─── Available records

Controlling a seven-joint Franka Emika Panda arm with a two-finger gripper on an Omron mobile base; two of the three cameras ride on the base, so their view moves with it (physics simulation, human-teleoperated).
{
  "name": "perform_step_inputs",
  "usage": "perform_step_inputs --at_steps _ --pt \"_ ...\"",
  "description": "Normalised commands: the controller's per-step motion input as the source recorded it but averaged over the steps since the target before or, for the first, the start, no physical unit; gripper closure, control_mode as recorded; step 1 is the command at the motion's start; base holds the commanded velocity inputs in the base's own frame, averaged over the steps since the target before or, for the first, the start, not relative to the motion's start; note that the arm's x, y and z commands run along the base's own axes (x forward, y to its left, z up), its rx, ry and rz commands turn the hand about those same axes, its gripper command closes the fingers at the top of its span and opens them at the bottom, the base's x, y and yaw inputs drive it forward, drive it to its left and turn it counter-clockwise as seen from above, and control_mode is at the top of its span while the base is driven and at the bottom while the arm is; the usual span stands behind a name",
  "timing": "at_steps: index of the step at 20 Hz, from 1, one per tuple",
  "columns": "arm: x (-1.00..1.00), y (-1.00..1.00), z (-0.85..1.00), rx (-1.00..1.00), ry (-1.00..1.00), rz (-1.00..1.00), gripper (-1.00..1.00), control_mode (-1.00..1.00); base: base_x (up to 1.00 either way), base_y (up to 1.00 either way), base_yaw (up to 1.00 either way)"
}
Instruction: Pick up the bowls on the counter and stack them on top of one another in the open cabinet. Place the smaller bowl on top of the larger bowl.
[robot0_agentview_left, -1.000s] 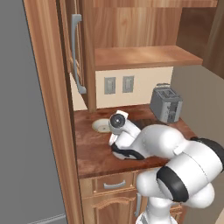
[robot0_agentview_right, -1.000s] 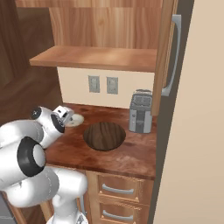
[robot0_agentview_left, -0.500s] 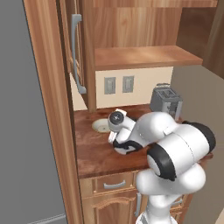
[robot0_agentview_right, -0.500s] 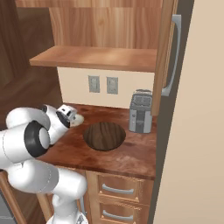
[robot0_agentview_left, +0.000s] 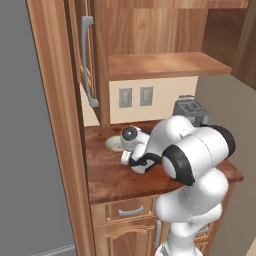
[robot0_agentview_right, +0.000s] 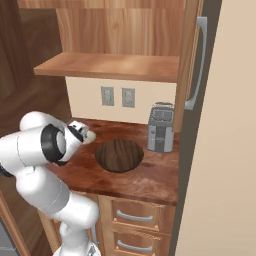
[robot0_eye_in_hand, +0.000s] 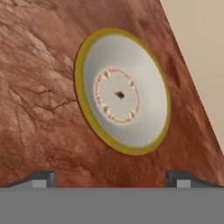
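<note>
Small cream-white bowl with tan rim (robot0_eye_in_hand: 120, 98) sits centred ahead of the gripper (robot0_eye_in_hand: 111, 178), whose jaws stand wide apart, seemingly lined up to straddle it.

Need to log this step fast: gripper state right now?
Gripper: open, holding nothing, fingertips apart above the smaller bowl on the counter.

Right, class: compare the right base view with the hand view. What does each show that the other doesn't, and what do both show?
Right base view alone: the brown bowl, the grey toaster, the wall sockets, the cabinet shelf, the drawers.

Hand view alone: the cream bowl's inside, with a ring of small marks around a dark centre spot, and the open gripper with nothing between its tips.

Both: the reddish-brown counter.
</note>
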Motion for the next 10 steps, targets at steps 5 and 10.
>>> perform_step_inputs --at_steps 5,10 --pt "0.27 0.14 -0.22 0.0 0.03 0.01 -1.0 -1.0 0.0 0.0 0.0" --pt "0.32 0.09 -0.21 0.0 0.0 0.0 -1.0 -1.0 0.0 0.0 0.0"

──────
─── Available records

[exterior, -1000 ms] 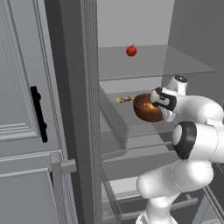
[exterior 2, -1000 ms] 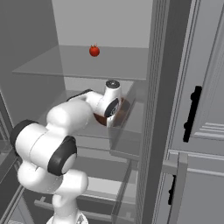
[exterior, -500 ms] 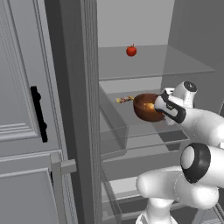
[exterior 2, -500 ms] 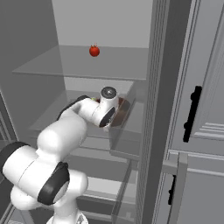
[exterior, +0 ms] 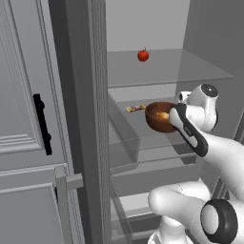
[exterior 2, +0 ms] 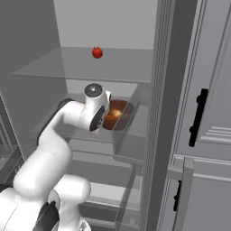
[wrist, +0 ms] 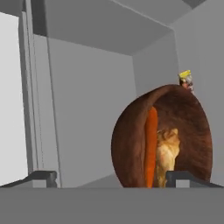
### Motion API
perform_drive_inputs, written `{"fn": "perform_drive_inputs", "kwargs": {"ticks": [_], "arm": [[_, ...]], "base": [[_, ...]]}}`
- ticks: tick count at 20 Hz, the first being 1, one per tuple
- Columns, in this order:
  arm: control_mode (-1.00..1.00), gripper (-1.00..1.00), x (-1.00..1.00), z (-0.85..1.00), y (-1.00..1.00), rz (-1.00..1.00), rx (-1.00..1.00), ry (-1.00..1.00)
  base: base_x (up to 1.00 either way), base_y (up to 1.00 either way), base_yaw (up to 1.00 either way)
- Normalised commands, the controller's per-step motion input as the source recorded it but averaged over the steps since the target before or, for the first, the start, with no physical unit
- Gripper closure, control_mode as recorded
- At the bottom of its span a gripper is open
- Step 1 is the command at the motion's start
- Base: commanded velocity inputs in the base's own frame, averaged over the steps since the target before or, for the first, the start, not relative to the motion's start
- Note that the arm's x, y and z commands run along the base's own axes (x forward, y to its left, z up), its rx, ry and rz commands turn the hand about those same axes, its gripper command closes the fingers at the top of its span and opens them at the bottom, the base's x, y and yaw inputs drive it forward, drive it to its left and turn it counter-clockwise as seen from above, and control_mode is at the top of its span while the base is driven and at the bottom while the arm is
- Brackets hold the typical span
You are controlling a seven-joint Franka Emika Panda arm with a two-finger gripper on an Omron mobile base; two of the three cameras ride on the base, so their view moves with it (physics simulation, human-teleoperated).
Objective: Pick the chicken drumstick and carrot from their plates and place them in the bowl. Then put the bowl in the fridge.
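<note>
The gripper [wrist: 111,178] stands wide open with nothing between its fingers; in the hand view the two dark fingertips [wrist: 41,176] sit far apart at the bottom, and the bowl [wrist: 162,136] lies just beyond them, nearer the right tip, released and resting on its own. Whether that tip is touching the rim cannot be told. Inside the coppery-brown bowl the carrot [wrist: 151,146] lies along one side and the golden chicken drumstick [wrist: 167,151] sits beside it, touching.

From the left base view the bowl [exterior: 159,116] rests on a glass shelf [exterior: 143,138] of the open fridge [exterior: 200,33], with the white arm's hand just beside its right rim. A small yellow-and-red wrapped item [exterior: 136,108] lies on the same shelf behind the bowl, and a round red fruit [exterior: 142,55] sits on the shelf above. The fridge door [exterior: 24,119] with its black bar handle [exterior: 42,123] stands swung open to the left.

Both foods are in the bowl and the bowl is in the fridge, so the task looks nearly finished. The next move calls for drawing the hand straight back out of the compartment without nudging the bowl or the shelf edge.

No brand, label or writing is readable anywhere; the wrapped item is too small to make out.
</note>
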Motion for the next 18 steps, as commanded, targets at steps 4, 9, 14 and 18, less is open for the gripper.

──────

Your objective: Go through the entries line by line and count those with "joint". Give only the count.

Task answer: 2